Time to Edit as a KPI for MT quality
Translated has continuously worked on monitoring progress in machine-translation quality, finally standardizing our methodology in 2011. Since then, we've been measuring the average Time to Edit (TTE) of a word, an indicator of the time required by the highest-performing professional translators to check and correct MT-suggested translations.
TTE starts when a translator begins translating a segment and keeps track of all the time spent on the task, ending when the translator finally marks the task as done. We consider TTE the best possible measure of translation quality, as there is no concrete way to define translation quality other than measuring the average time required to check and correct a translation in a real working scenario.
TTE is average because it is related to a single segment, but when we consider many segments, TTE converges. Researchers in the machine translation field have not yet had the opportunity to work with such a large amount of data provided by an actual working scenario. For this reason, they have had to rely on estimates such as edit distance.

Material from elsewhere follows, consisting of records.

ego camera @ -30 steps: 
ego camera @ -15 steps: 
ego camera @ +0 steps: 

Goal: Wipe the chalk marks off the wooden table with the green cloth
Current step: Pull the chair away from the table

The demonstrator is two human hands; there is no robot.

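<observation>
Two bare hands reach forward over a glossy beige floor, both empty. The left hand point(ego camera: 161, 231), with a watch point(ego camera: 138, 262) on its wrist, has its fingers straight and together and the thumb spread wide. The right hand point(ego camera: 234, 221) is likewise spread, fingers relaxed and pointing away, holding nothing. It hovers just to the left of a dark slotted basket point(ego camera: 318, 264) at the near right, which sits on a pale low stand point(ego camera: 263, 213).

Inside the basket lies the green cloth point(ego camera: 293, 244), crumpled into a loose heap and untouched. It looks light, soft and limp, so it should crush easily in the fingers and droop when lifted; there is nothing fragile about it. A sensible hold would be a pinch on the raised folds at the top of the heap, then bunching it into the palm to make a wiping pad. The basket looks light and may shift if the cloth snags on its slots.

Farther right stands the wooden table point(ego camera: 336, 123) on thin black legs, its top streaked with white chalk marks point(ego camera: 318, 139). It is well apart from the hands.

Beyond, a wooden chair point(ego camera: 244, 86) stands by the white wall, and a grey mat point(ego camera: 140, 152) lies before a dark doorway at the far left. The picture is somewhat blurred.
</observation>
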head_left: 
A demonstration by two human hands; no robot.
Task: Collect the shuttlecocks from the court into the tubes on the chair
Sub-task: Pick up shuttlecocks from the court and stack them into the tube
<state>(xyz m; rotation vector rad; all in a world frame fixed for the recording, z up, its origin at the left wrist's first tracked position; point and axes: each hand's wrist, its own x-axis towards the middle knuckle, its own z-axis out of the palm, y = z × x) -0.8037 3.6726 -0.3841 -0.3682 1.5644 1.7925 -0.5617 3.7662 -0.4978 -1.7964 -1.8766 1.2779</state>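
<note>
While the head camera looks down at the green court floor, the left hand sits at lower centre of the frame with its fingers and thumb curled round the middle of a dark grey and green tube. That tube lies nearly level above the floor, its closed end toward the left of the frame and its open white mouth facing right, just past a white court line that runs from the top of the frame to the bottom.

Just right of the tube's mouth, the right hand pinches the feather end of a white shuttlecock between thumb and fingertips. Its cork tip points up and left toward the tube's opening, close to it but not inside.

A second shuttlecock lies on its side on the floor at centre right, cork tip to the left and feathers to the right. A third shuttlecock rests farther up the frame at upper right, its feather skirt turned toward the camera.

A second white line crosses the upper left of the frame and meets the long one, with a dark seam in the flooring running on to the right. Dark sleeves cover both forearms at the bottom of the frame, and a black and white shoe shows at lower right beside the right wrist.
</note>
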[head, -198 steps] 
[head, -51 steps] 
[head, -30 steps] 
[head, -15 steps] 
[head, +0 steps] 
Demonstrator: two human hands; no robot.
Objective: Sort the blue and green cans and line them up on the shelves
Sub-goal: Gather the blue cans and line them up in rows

We prefer TTE over other metrics because, for example, a sentence with a single character mismatch could score high in BLEU (Bilingual Evaluation Understudy), even though the translator spends a significant amount of time understanding and resolving the issue. Additionally, both edit distance and semantic difference measurements cannot be used as a consistent and accurate indication of MT quality in a production scenario. As a matter of fact, this is greatly influenced by varying content type, translator competence, and turnaround time expectations, all elements that are not considered by the aforementioned methods.
In 20+ years of business, Translated has gathered evidence that TTE is a much more reliable indicator of progress in MT quality than automated metrics like BLEU or COMET (Crosslingual Optimized Metric for Evaluation of Translation), as it represents a more accurate approximation of the cognitive effort required to correct a translation.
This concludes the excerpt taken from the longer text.